Ärzte Zeitung, 22.09.2004

Schweizer und Australier erhalten Diabetologen-Preis

Hellmut-Mehnert-Preis für Arbeit zur Diabetes-Prävention

MÜNCHEN (hbr). Den begehrten Hellmut-Mehnert-Preis für Diabetologen teilen sich in diesem Jahr Professor Jean-Philippe Assal aus der Schweiz und sein australischer Kollege Professor Paul Zimmet.

Preisverleihung: v.l.n.r. Dr. Tjark Reblin, GSK; Prof. Paul Zimmet; Prof. Harry Keen, Chairman Award Committee; Prof. Jean-Philippe Assal. Foto: GlaxoSmithKline

Die Auszeichnung wurde bei der Jahrestagung der europäischen Diabetesgesellschaft in München verliehen. Beide Preisträger haben sich um die Prävention in der Diabetologie verdient gemacht. Paul Zimmet, der das internationale Diabetesinstitut in Melbourne in Australien leitet, erhielt den Preis für seine Arbeiten zur Epidemiologie des Diabetes mellitus und zu den Krankheitsursachen. In München warnte er vor der "größten Epidemie in der Menschheitsgeschichte", auf die eine Welle von kardiovaskulären Krankheiten folgen werde.

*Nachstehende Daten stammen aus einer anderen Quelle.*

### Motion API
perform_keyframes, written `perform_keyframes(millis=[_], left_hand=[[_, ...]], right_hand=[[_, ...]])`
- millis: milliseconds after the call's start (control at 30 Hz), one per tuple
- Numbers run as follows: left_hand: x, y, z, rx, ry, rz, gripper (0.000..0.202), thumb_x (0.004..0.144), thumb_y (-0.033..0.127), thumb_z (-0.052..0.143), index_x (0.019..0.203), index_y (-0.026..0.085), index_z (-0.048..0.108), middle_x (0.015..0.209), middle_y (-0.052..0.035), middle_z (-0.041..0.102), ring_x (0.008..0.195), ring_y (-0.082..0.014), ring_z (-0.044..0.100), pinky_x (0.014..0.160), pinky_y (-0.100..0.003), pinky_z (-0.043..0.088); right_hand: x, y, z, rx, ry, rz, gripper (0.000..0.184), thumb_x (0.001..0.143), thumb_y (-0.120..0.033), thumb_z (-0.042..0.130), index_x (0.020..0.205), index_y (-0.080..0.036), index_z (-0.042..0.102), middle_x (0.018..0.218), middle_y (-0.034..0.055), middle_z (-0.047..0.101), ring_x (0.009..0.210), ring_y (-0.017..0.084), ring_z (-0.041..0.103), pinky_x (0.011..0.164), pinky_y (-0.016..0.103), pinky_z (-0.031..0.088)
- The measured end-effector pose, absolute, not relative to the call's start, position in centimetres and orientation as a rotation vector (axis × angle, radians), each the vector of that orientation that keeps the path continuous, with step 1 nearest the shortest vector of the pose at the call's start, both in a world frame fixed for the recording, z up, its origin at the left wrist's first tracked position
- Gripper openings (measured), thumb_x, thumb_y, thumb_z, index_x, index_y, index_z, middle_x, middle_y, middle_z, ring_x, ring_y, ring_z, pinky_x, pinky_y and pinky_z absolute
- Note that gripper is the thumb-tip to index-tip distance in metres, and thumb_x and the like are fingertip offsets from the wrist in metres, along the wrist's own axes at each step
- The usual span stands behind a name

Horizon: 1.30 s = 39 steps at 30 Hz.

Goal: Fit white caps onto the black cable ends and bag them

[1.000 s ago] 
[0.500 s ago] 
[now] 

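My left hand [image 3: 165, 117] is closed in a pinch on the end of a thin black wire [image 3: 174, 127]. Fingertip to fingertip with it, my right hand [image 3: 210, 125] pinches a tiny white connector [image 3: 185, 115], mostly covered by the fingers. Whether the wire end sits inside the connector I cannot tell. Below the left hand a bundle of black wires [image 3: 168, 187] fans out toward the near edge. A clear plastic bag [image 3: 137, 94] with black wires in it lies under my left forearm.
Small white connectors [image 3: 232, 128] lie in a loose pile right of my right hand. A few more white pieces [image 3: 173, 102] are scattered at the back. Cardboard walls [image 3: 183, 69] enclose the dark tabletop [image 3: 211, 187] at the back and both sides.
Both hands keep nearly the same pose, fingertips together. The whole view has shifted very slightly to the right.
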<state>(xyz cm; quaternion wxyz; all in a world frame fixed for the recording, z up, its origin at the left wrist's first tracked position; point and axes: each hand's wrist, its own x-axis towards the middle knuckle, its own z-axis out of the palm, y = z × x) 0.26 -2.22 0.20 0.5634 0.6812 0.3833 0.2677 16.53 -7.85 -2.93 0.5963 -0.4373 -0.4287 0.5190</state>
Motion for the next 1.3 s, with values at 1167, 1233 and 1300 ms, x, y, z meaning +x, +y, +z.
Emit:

Jean-Philippe Assal vom Universitätshospital Genf ist Mitbegründer der Studiengruppe zur Diabetesschulung der europäischen Diabetesgesellschaft und Direktor des WHO Collaborating Diabetes Center in Genf. Bei der WHO hat er sich etwa für die Verbesserung der Diabetikerbetreuung eingesetzt.

Der Preis, benannt nach dem Münchener Diabetologen Professor Hellmuth Mehnert, wird seit 1998 alle zwei Jahre vergeben. Er ist mit insgesamt 50 000 Euro dotiert und würdigt Leistungen, die die Prävention von Diabetes mellitus und Diabetes-Folgeschäden fördern. Stifter sind die UNESCO und die Deutsche Diabetes-Union, Sponsor ist das Unternehmen GlaxoSmithKline.